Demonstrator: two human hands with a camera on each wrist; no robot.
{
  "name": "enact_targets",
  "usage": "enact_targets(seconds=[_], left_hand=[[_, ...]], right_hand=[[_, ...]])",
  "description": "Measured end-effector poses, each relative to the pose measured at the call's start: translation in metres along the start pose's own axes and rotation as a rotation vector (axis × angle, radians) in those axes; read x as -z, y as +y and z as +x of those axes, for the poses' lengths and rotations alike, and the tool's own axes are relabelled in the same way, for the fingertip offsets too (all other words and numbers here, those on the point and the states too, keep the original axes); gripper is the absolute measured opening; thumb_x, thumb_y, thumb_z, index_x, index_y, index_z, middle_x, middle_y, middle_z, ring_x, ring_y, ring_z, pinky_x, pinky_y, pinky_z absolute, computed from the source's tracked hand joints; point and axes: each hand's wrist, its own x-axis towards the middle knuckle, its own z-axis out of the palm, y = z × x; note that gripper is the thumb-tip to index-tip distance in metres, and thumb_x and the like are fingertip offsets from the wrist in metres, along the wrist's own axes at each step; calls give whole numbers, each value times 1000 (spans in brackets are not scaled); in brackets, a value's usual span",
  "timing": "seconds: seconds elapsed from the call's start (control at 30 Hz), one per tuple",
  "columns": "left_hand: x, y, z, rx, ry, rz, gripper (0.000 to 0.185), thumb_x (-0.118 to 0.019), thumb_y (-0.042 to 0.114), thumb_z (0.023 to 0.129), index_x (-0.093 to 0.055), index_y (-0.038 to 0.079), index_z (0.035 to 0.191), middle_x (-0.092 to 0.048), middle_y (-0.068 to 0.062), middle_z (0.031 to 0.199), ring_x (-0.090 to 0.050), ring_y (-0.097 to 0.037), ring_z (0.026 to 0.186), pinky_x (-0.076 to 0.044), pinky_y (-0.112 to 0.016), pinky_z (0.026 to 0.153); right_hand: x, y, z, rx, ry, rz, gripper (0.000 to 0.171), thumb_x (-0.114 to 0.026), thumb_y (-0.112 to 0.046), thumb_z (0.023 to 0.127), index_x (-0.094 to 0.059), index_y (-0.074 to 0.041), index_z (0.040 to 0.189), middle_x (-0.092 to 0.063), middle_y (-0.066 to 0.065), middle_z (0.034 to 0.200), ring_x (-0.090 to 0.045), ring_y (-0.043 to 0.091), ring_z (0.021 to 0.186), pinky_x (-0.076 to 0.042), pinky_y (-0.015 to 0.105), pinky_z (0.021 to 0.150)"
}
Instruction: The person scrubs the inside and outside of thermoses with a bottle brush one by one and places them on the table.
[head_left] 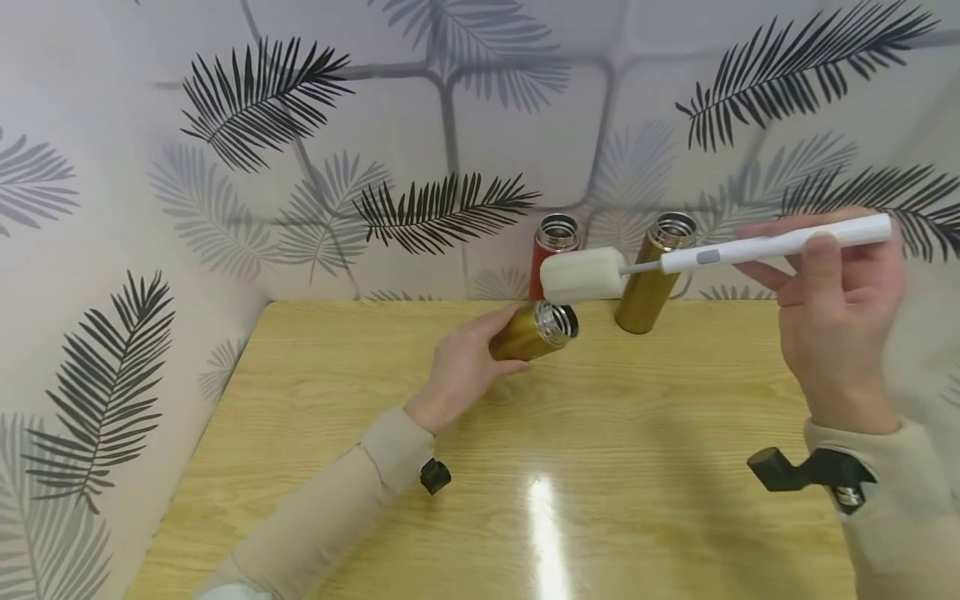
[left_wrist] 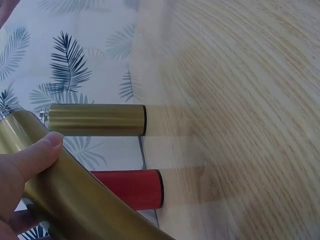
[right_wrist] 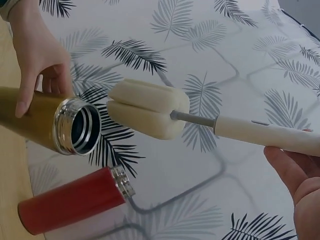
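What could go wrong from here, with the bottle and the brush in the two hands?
The sponge head looks nearly as wide as the mouth of the tilted gold bottle, so it may catch there. That bottle looks smooth and could slip in the left hand if the brush, held in the right hand, pushes hard. The red bottle and the upright gold bottle stand nearby and might be knocked over.

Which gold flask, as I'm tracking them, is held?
The tilted gold flask in the left hand; the other gold flask stands upright, right of the red flask.
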Motion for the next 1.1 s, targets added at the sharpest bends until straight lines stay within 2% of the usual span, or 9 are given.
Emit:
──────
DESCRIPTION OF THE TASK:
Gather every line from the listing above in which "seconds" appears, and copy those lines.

PROBLEM SOLUTION:
  "usage": "enact_targets(seconds=[_], left_hand=[[_, ...]], right_hand=[[_, ...]])",
  "timing": "seconds: seconds elapsed from the call's start (control at 30 Hz), one per tuple",

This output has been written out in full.